§ DESCRIPTION OF THE TASK
Filter these entries down to lines holding "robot".

§ EXCERPTED RECORDS
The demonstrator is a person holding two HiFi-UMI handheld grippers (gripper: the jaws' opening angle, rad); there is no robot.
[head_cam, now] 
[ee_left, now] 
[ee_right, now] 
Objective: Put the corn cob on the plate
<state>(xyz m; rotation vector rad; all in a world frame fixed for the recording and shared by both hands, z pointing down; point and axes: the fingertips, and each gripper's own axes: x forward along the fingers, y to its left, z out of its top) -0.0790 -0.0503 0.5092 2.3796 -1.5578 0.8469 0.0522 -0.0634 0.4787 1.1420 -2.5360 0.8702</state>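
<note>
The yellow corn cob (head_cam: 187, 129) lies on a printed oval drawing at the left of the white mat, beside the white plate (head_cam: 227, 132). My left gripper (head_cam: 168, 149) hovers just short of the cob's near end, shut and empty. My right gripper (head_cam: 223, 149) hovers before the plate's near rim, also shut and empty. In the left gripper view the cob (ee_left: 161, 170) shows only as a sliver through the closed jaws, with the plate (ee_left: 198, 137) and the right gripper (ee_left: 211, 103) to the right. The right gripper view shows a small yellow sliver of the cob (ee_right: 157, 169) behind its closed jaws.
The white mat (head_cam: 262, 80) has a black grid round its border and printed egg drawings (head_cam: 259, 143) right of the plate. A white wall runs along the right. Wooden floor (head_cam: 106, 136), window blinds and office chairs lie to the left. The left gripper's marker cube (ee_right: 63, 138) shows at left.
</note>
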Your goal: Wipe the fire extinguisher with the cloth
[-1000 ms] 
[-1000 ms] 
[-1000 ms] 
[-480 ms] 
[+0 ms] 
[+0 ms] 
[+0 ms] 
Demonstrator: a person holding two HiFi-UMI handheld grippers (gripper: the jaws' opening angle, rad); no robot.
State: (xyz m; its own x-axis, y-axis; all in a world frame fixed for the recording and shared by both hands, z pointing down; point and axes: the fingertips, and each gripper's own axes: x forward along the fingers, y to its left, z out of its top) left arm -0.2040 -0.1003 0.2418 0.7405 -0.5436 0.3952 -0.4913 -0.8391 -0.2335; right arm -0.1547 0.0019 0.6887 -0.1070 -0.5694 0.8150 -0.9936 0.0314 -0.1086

§ ANSWER FOR THIS EXERCISE
The demonstrator is a person holding two HiFi-UMI handheld grippers (gripper: the jaws' opening angle, rad); there is no robot.
Demonstrator: a person holding two HiFi-UMI handheld grippers (gripper: the jaws' opening angle, rad); no robot.

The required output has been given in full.